> **YOUR INSTRUCTIONS**
Repeat the lines below exactly as written, please, from the line with "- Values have" to the line with "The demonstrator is", both lines included, and no others.

§ §

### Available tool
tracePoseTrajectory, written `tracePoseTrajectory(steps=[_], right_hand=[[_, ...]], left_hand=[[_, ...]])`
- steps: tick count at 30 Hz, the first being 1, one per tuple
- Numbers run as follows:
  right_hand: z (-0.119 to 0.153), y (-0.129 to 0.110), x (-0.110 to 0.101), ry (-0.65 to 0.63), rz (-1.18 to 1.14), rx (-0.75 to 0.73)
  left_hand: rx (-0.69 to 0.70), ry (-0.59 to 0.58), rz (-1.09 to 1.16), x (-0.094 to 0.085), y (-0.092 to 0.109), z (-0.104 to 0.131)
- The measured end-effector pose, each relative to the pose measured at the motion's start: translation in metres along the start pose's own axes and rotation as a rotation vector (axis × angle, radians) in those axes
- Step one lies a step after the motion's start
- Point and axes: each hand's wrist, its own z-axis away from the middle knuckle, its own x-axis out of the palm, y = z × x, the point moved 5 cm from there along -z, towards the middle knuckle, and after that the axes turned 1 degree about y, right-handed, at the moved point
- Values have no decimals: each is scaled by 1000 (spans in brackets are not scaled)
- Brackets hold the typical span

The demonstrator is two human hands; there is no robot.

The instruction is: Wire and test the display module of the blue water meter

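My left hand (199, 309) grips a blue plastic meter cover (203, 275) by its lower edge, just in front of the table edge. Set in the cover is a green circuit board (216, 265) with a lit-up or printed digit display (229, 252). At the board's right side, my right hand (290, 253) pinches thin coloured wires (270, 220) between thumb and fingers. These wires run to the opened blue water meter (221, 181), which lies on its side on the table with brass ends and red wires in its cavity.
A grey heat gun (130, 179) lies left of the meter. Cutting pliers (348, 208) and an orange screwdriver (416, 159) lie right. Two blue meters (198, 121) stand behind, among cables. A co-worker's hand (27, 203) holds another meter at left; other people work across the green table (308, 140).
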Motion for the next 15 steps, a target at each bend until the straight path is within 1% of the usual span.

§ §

> **REPLY**
- Values have no decimals: each is scaled by 1000 (spans in brackets are not scaled)
- Brackets hold the typical span

The demonstrator is two human hands; there is no robot.

Work on the answer is now done.